I think it works best when it is a mixture of all of these things.


----------



## geek down (May 10, 2012)

For me, its could be as simple as just a kiss in passing or a head on my shoulder.

...or as obvious as her jumping on me butt azz naked..

I used to love it when I was working in the house(dishes or cooking) and my ex would come up behind me, put her arms around me and her head on my back...No words....just touch.


----------



## richie33 (Jul 20, 2012)

geek down said:


> For me, its could be as simple as just a kiss in passing or a head on my shoulder.
> 
> ...or as obvious as her jumping on me butt azz naked..
> 
> I used to love it when I was working in the house(dishes or cooking) and my ex would come up behind me, put her arms around me and her head on my back...No words....just touch.


Couldn't say it better myself.
_Posted via Mobile Device_


----------



## Woodchuck (Nov 1, 2012)

I am a 5LL guy and physical touch does it for me, touch, cuddle time, and lots and lots of sex....We also like cooking together, working on a big Easter dinner today....


----------



## itsher (Mar 30, 2013)

Thanks all. I guess you guys like the mushy stuff too, makes sense. I will work on it.


----------



## Faithful Wife (Oct 31, 2012)

itsher...if your huband is straight up telling you he needs more physical affection, you need to give it to him.

It isn't his opinion, he is talking about the FACT of his own needs. Please don't tell him that his needs are just opinions. That's very disrespectful.


----------



## itsher (Mar 30, 2013)

@ Faithful Wife. 

I hear what you are saying. I can understand what he says he needs, but it is not factual for him to state that "all" people need this and that this is how affection is shown. That is not factual at all.

I am not a person who needs constant hovering and fawning over. I feel affection from him when he completes household chores or helps me around the house or things like that.

So his needs are understood, but it is in fact, "his opinion" that all people feel this way. So it is not disrespectful for me to have an "opinion". Thank you for your reply.


----------



## Openminded (Feb 21, 2013)

itsher said:


> @ Faithful Wife.
> 
> I hear what you are saying. I can understand what he says he needs, but it is not factual for him to state that "all" people need this and that this is how affection is shown. That is not factual at all.
> 
> ...


"*All*" is incorrect. Different people need different things. Perhaps he's trying to make you out to be the bad guy.


----------



## itsher (Mar 30, 2013)

Well currently I will take responsibility for not showing enough affection (the hugs, the kisses, etc.). However, the question above is just a general question. He used to be a pretty "bad" guy, emotially abusive, etc. He has come along way, but he now needs to allow me the time to improve also. He can't really fault me for expecting the "worst" from someone who always gave the worst. 
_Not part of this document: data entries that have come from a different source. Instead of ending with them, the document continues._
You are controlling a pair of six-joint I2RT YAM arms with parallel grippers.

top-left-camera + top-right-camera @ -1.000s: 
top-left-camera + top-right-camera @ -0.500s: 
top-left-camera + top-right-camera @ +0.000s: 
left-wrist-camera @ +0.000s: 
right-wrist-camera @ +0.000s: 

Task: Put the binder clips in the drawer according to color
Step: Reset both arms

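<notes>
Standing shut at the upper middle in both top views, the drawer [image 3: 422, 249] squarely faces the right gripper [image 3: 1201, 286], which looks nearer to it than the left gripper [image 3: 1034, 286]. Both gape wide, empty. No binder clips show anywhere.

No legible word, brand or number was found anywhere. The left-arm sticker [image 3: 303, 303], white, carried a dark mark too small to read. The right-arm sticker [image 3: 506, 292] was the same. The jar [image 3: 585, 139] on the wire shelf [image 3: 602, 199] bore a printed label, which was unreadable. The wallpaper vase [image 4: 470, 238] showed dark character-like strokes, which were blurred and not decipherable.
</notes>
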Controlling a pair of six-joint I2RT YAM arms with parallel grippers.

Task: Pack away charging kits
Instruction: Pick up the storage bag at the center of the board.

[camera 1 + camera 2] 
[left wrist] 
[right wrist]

I sit back and wait for that "horrible guy" to show back up. He shows signs but I give him an A+ for improvement. So, it will take me some time to get to where he needs me to be.

Point is I'm trying to get there. I merely asked the question to the men here because I wanted to know if there are many men that need this kind of affection, or if he was in fact trying to turn me into the bad guy.

I will give him what he needs, even if I don't "need that same type of affection". I can be fair.


----------



## Faithful Wife (Oct 31, 2012)

itsher, Ok if he is saying that everyone feels that way, you are right, not everyone feels that way. But you did not tell us that in your previous post. I was only going off this: "My husband says that affection is hugging, kisses, that type of thing." You didn't tell us he also says that "everyone" feels this way.

So that is cool, you are right, not everyone does. But your husband does, so please see this as a need of his, even though he believes everyone has the same need and is wrong...it is still his personal need.

Have you read The Five Love Languages?


----------



## Faithful Wife (Oct 31, 2012)

My husband needs daily physical affection (hugs, kisses, sexual play). Thankfully this is a mutual need for both of us so it is no problem giving or receiving. I love it when he "demands" (playfully) my affection. Like if we are standing next to each other in line he will whisper in my ear "get your hands on me" and I will immediately leap to action and throw my arms around his neck. That's just one example of a fun little play game that shows you a man who needs affection.


----------



## YupItsMe (Sep 29, 2011)

Jeppers. Quit arguing and do it. Nagging and arguing about someone else opinion isnt affection thats for sure. 

You are making an issue out of something that you shouldnt. Hug him and kiss him for crying out loud. The good news is you can skip the other stuff that you are ignoring doesnt blow his hair back.


----------



## Stonewall (Jul 5, 2011)

Everyones different. for me simply hugs and kisses won't do it. It has to feel genuine. For it to feel genuine to me I have to hear it in the tone of her voice. If she talks to me a what I consider a sweet tone. She has me. I'm a sucker for cooing and such.


----------



## itsher (Mar 30, 2013)

@ Faithful Wife.

I have not. Who is the author of the book?


----------



## itsher (Mar 30, 2013)

@yupitsme

I am far from a nagger. I am being nagged about not hugging and mushy 24 hours a day. Then when, I adhere, I'm only doing it because he wants me to. Well of course, I'm only doing it because he wants me to. The what he needs....not me. So it becomes a "no win" situation. But uhhhmmm thanks for your "helpful" feedback.


----------



## IKZQ (Mar 31, 2013)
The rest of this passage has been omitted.